ABOUT THIS EXERCISE
The output should be every line below that includes the word "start".

PROVIDED INFORMATION

/---

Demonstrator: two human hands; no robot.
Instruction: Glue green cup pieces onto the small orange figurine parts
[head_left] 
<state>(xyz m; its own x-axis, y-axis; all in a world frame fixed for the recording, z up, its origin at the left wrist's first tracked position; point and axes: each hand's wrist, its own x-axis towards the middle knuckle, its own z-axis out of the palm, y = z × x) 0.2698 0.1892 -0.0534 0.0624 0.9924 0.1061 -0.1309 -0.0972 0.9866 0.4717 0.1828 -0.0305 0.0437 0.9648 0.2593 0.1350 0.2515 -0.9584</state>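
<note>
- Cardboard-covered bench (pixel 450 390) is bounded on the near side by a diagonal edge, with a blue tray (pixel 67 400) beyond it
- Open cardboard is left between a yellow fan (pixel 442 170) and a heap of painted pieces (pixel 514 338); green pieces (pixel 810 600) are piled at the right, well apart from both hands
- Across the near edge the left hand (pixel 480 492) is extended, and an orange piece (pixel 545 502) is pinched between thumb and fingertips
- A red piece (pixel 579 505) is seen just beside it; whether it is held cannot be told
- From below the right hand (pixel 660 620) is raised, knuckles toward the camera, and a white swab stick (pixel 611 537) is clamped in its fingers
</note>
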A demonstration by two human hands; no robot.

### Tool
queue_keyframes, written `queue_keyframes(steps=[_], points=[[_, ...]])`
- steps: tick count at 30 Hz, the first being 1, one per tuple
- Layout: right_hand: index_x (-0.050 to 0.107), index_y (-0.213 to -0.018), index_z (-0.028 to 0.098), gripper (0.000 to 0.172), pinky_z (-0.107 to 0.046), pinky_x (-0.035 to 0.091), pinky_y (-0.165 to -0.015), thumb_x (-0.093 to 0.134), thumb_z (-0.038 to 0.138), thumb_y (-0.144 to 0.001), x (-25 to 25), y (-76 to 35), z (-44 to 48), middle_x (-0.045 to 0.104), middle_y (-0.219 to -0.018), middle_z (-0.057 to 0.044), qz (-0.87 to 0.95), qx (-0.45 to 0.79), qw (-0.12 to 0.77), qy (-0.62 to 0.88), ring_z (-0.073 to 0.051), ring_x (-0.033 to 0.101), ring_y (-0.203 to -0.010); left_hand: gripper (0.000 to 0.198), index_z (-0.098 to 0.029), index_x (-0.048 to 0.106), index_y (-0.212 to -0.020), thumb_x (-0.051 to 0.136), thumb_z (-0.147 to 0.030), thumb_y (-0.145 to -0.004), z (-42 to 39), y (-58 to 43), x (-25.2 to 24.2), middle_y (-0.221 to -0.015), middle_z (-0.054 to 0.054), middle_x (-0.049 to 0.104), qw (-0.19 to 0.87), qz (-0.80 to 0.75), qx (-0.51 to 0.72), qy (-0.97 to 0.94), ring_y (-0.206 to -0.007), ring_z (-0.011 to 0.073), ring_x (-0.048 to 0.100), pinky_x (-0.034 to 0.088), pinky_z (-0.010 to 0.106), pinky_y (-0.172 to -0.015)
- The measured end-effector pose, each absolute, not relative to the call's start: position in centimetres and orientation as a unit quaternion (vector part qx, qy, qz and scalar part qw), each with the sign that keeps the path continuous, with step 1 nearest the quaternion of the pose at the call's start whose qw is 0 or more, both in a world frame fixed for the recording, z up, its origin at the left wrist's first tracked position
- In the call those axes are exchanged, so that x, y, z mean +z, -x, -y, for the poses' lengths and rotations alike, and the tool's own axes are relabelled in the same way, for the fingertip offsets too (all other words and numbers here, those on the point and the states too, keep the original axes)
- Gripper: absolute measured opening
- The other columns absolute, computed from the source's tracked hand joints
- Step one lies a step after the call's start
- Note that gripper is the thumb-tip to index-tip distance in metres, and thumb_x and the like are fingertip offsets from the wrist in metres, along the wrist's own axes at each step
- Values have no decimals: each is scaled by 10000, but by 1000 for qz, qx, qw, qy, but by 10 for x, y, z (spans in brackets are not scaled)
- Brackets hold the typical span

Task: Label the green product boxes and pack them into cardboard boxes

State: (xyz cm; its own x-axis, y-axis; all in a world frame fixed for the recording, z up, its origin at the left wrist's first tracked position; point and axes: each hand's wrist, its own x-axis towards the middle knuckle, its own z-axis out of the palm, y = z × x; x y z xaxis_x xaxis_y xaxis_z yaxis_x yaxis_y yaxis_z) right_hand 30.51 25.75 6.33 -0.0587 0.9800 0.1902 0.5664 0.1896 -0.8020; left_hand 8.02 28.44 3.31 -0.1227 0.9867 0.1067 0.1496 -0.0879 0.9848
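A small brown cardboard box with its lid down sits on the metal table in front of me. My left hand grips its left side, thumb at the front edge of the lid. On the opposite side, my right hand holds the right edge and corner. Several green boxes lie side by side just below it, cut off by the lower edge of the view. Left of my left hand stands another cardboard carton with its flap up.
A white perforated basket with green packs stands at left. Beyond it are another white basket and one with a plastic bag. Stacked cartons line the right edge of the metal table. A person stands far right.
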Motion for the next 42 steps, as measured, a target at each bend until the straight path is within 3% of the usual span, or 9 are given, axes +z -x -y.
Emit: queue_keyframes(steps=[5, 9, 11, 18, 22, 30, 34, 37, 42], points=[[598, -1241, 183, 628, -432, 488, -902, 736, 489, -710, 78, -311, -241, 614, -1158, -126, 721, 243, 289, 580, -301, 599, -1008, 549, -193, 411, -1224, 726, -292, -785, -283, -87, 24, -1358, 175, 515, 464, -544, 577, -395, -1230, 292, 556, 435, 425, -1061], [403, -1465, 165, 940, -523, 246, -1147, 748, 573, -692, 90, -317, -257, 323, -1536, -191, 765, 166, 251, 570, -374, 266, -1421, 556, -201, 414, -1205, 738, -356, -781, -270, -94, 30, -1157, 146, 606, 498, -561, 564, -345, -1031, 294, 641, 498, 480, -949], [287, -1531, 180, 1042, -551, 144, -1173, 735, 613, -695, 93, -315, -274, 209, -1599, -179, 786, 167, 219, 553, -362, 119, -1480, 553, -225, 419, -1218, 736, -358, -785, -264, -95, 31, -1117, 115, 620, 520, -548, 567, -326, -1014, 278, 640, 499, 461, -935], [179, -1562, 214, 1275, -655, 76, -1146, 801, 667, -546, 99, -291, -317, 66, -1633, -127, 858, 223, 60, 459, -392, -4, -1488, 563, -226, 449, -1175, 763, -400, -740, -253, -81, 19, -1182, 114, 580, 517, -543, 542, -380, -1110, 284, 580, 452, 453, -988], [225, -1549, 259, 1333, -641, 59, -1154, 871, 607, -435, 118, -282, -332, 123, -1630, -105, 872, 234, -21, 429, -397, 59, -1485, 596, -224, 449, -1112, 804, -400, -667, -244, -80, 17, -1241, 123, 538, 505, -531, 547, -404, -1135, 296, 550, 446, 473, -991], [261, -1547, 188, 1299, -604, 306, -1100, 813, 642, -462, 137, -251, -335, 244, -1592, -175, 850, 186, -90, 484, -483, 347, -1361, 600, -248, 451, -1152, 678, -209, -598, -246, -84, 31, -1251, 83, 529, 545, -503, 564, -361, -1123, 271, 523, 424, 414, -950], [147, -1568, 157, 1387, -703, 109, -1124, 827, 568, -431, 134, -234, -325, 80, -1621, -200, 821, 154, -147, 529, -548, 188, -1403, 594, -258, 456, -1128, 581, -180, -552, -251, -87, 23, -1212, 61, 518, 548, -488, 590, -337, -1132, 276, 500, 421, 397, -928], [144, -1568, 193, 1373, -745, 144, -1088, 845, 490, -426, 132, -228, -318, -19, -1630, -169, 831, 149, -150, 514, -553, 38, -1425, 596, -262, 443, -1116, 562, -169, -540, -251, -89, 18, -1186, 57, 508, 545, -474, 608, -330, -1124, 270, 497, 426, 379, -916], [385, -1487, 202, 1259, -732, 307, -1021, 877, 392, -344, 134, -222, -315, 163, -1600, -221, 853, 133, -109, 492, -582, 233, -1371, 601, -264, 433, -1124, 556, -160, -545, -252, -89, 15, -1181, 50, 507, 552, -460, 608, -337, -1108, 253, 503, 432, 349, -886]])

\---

EXERCISE ANSWER
- The measured end-effector pose, each absolute, not relative to the call's start: position in centimetres and orientation as a unit quaternion (vector part qx, qy, qz and scalar part qw), each with the sign that keeps the path continuous, with step 1 nearest the quaternion of the pose at the call's start whose qw is 0 or more, both in a world frame fixed for the recording, z up, its origin at the left wrist's first tracked position
- Step one lies a step after the call's start

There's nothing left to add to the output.